While an eDumper may be too large to use on the railway, it does show what can now be done. Between JCB’s mini-excavator and eMining’s dump truck, there is room to battery-power almost any item used on the railway today.
Smaller and lighter equipment is getting the treatment first – the batteries and motors can be smaller. Volvo Construction Equipment has already supplied its first electric compact loader, to a customer in Germany.
The Volvo L25 Electric is powered by lithium-ion batteries that cover an eight-hour working shift with one single charge in the machine’s regular applications, which include light infrastructure work, gardening, landscaping and agriculture. The L25 also incorporates two dedicated electric motors – one for the drivetrain and one of the hydraulics. Decoupling the subsystems has led to higher efficiency across the entire machine.
Meantime, the company has also delivered its first ECR25 electric compact excavator to French contractor Spac, part of the Colas Group.
By mid-2020, the company says it will begin to launch a range of electric compact excavators (EC15 to EC27) and electric wheel loaders (L20 to L28), and will be stopping development of new-based models in these ranges.
In parallel, Volvo CE says it will keep working to find additional opportunities for electromobility across all its product ranges and applications. “We want to be able to offer our customers clean, efficient solutions that deliver on performance and productivity. We want to be able to offer responsible, sustainable products, a clear path to a better tomorrow.”
More to come
These new machines are only the tip of the ‘electric’ iceberg. As pressure mounts to cut carbon emissions and to protect workers from harmful fumes, there will be more to come.

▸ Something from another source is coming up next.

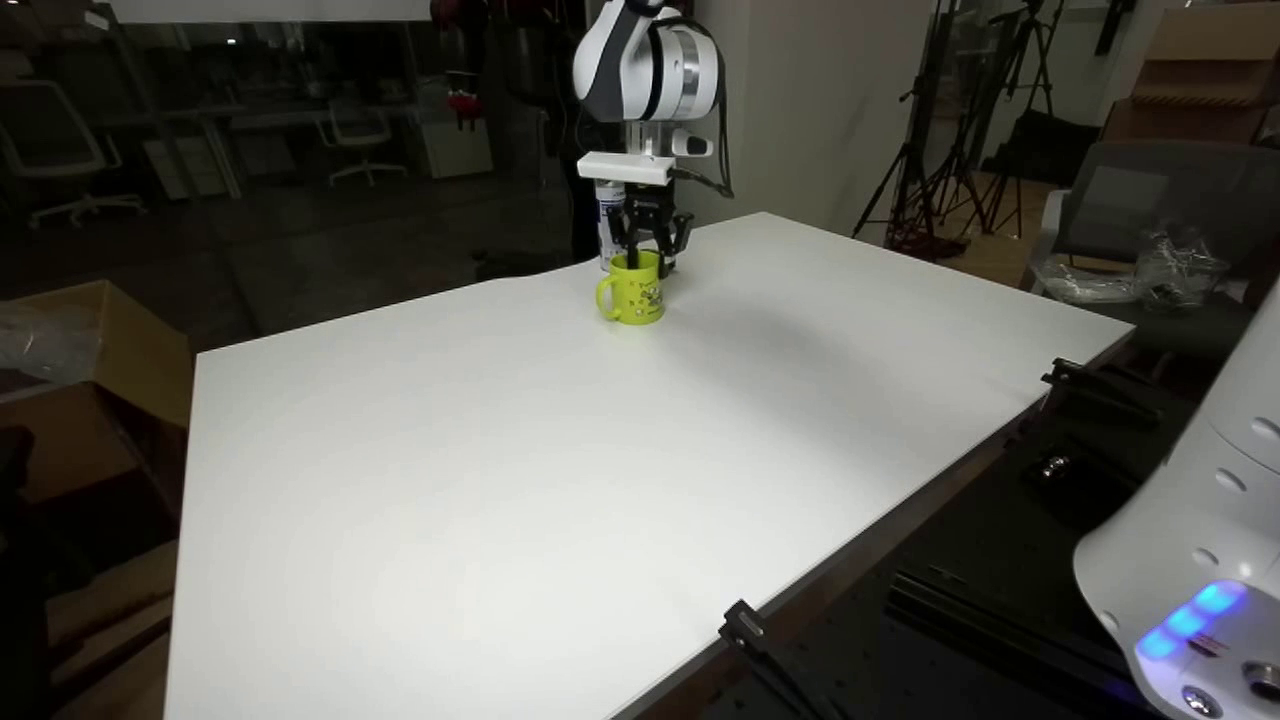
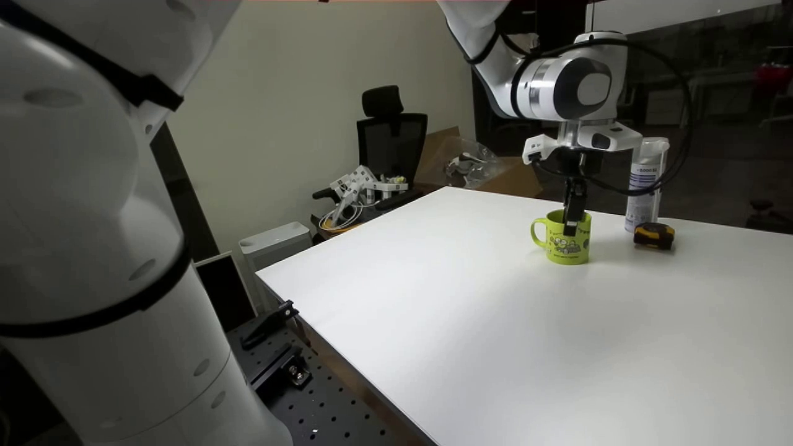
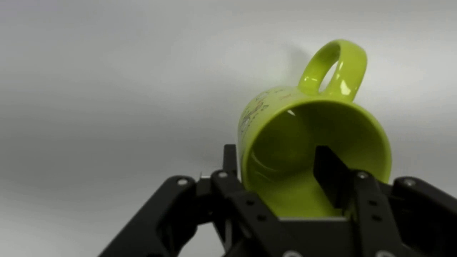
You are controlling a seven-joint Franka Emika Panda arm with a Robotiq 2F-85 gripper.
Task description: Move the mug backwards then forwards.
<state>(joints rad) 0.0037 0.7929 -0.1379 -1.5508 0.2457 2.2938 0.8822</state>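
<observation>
The lime mug (image 1: 637,300) stands upright on the white table (image 1: 450,470). It also shows in an exterior view (image 2: 565,249) with its handle to the side, and in the wrist view (image 3: 271,96) from above with its handle at the top. My gripper (image 3: 276,155) is open with its fingers across the mug's near wall. The left finger in the wrist view is outside, beside the wall, and the right finger is inside the mug's mouth. A gap shows between the inner finger and the wall. The gripper also shows at the mug in both exterior views (image 1: 648,258) (image 2: 573,226).
A white bottle (image 2: 644,186) with a blue label stands behind the mug near the table's far edge, partly hidden in an exterior view (image 1: 608,210). A black and yellow tape measure (image 2: 654,235) lies beside the bottle. Black clamps (image 1: 745,625) sit on the table's edge near the robot base.
</observation>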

Eurotunnel awarded a contract in 2018 to specialist rail equipment manufacturer Socofer to design and build 19 battery shunting locomotives. Aegis Engineering Systems will support Eurotunnel overseeing the standards and approval strategy. The first operational battery shunting locomotive will be delivered during 2020 followed by one per month until the order is complete.
A spokesperson said that replacement of diesel shunting locomotives with battery shunting locomotives, together with an ongoing related project to replace diesel generators with battery packs, will deliver a monumental step forward in Eurotunnel’s goal to eliminate all carbon emissions during maintenance works and improve the atmospheric conditions for Eurotunnel’s employees during maintenance activities.
UK railway regulator the Office of Rail and Road has issued guidance on reducing diesel engine exhaust emissions (DEEE) in the railway sector. Although much of this refers to the exhaust from diesel railway locomotives, some of it does also apply to plant being used to maintain and enhance the railway.
In a written statement, the ORR said: “We expect rail companies to minimise worker exposures to DEEE in tunnels (and elsewhere) by substitution (for electrical equipment) where this is reasonably practicable.
“However, we recognise that this may not always be possible and that alternative controls (for example siting equipment outside the tunnel; reducing emissions by use of particulate filters and selective catalyst reduction on the exhaust where possible; provision of forced ventilation through the tunnel; and powered respiratory equipment for workers) should be provided. The control solutions will depend on the extent and duration of the task.
“We have seen examples of innovation in tunnel working, with trials of battery powered access equipment for regular inspection work in long tunnels.”
It seems that ‘battery is the new diesel’. It will be fascinating to see how this sector develops over the next few years.